Question

I'm coding a scheduling app and I'm curious how to handle the following marginal situation concerning the Daylight Saving Time (DST) change:

Say, we're in the time zone where the DST:

  • Starts on 2014-Mar-9 at 2:00:00 AM (clock is adjusted forward)
  • Ends on 2014-Nov-2 at 2:00:00 AM (clock is adjusted backward)

Suppose, an end-user scheduled my app for 2014-Nov-2, 2:00:00 AM.

Let's assume that the local date/time now is 2014-Nov-2, 1:59:99 AM.

When should my app fire the schedule -- in 1 second, or in 1 hour and 1 second?

Is there a standard that defines how to deal with this situation?

Was it helpful?

Solution

According to wikipedia the rules for daylight saving time are:

...in spring the clock jumps forward from the last moment of 01:59 standard time to 03:00 DST and that day has 23 hours, whereas in autumn the clock jumps backward from the last moment of 01:59 DST to 01:00 standard time, repeating that hour, and that day has 25 hours.[37] A digital display of local time does not read 02:00 exactly at the shift to summertime, but instead jumps from 01:59:59.9 forward to 03:00:00.0.

So while the time and date is different around the world the rules are similar(ignoring Australia's Lord Howe Island which uses a half-hour shift). The hour that jumps backwards or forwards is not touched but the hour that is jumped to.

So in my opinion you should trigger the schedule in one hour and one second.

If you would trigger it in one second and the user wants to stop the schedule at 3 o'clock it would run for two hours instead of one which appears to be incorrect (2-3 = 1 hour).

OTHER TIPS

I agree about all of the comments that "what you should do" is highly dependent on what your users expect, but I will give my opinion anyway.

If you are scheduling a single event, you should be able to test the date and time the user provided to see if it's either invalid (in the spring DST transition), or ambiguous (in the fall DST transition). In the invalid case, prompt something like "sorry, that time is invalid". In the ambiguous case, prompt something like "did you mean 1:30 PDT (UTC-7) or 1:30 PST (UTC-8)?" and handle the selection accordingly.

But I'll approach your question from the use case of a recurring event, such as a daily alarm clock that fires every day at the same time. What would I expect as the user of an alarm clock?

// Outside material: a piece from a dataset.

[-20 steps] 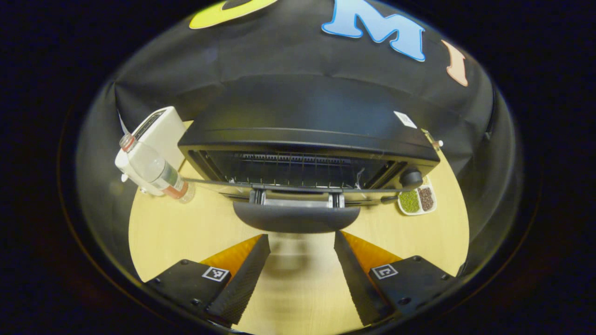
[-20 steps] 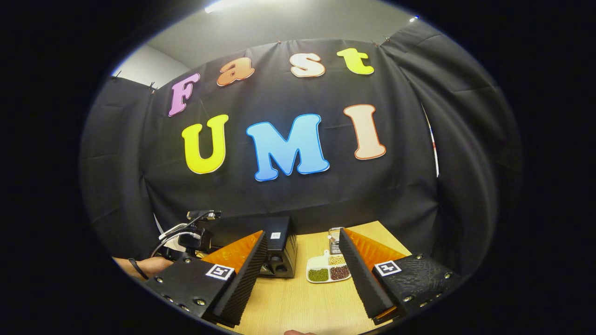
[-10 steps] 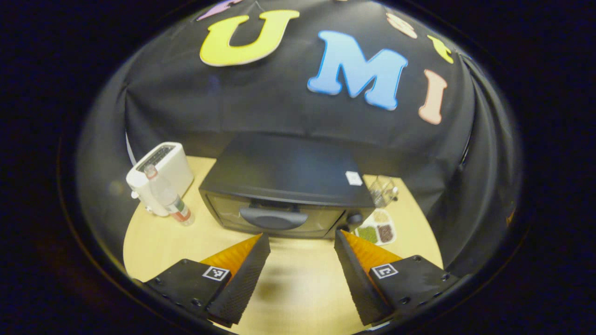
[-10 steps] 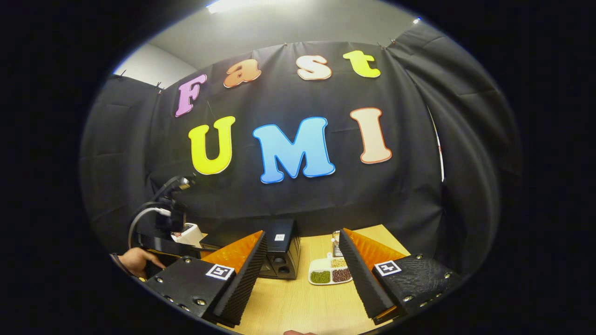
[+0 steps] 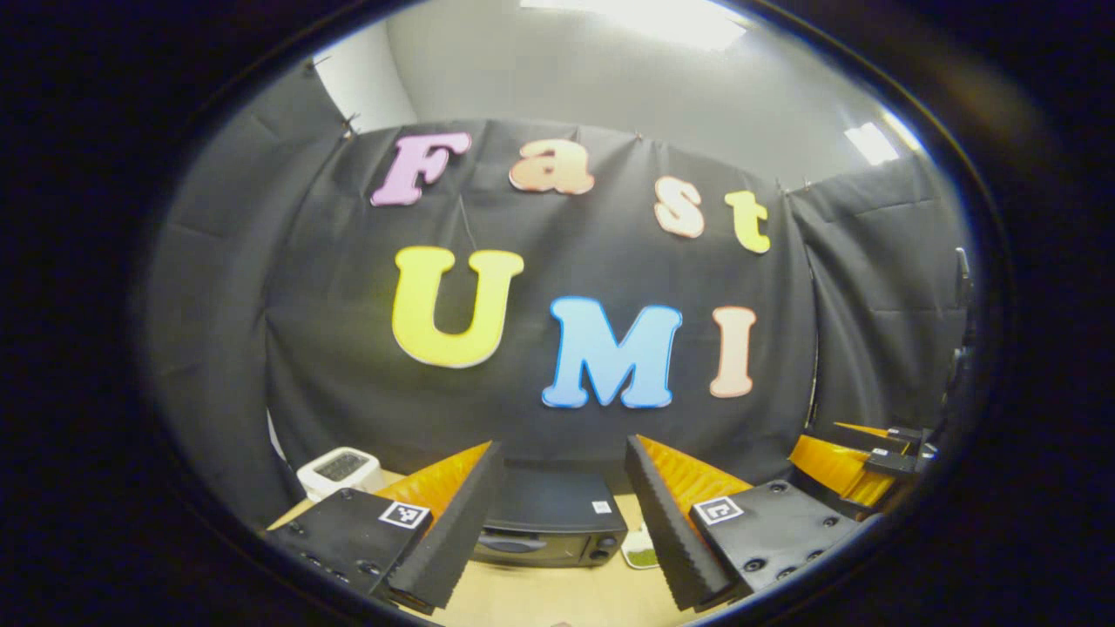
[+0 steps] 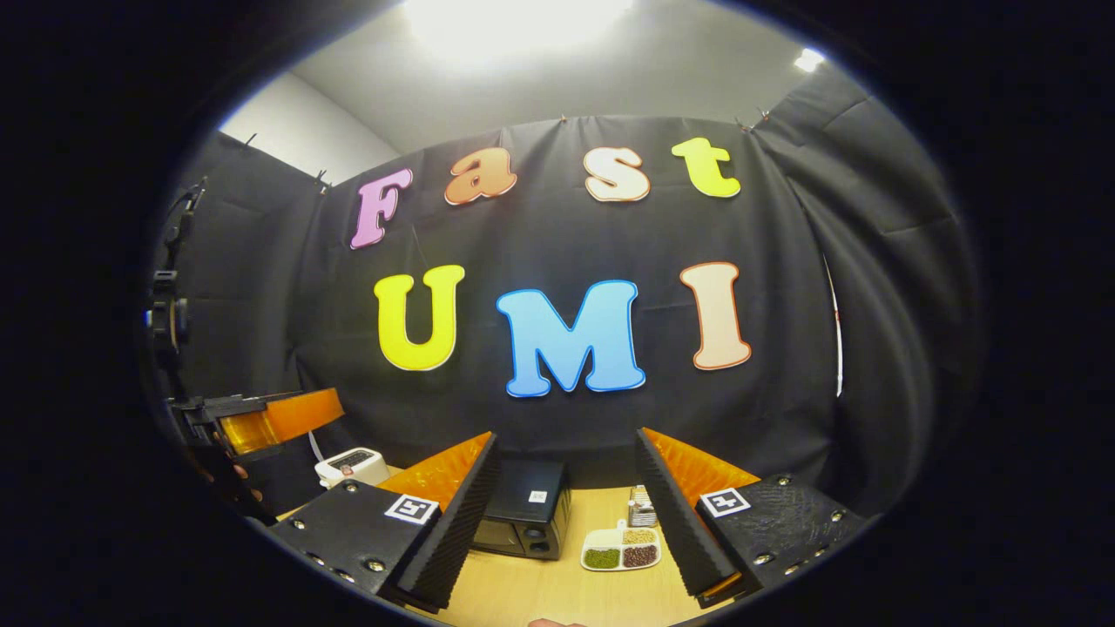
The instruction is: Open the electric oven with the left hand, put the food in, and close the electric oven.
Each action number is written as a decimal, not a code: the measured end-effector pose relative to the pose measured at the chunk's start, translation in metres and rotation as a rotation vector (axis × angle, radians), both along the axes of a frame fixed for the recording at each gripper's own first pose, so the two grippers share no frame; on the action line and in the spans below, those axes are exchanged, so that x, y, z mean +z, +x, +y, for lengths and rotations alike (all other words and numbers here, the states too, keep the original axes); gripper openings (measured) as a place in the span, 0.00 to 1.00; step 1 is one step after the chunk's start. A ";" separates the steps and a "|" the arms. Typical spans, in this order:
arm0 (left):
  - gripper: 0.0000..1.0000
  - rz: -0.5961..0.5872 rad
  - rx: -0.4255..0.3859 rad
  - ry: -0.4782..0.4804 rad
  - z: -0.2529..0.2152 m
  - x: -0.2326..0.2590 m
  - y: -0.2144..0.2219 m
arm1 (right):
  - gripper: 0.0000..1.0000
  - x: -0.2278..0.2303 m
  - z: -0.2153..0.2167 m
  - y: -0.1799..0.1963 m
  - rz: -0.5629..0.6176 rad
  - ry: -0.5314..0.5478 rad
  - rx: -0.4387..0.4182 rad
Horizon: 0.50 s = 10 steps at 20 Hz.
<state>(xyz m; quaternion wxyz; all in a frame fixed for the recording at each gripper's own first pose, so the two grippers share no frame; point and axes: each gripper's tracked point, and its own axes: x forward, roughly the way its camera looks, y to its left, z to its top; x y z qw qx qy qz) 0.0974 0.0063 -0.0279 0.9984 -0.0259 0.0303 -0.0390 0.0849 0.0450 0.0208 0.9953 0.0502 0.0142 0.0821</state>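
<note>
Right gripper view: divided dish [image 6: 620,552] holds 3 grain portions beside closed oven [image 6: 523,521]; both grippers' fingers apart, empty.

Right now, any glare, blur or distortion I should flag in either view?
Left gripper view: ceiling light blown out, fisheye bowing, oven small yet readable. Right gripper view: ceiling light glaring overhead, dish sharp, the rim dark.
</note>
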 end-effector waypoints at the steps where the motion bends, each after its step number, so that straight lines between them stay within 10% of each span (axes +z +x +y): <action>1: 0.97 -0.022 0.013 0.021 0.002 0.004 -0.005 | 0.94 0.003 0.001 -0.002 -0.007 0.007 -0.003; 10: 0.97 -0.048 0.024 0.094 0.003 0.004 -0.003 | 0.94 0.008 0.035 -0.013 -0.035 0.001 -0.012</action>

  • If I schedule a daily time at 2:00 AM, but in the spring transition the clock goes from 1:59:59 to 3:00:00, I'd expect the alarm to go off right at 3:00:00. I certainly wouldn't want it to go off at 4:00:00 - that would be an extra hour. I also wouldn't want the alarm to not fire at all just because 2:00 didn't technically occur.

  • If I schedule a daily time at 1:00 AM, but in the fall transition the clock goes from 1:59:59 back to 1:00:00 - as a user of this alarm, I would expect it to go off on the first occurrence (the daylight time) only. Occurring twice would just be annoying.

    But here we see how this illustrates needing to know your users expectations. What if I could tell my alarm clock to let me have that extra hour back? "Please Mr. Alarm Clock, I'd like to use my extra DST hour to sleep in late. Wake me up at the second occurrence of 1:00." - Now I haven't personally seen any alarm clocks that work this way, but I think you get my point.

Now maybe you're not working with alarm clocks. Maybe this is a timed wire-transfer or some other time-sensitive item. You should work through the expected logic and see what makes sense for you.

Be aware that DST rules vary drastically by time zone. The world does not do DST all at the same time. Much of it doesn't do it at all.

For additional clarity on DST behavior, see the charts in the DST tag wiki.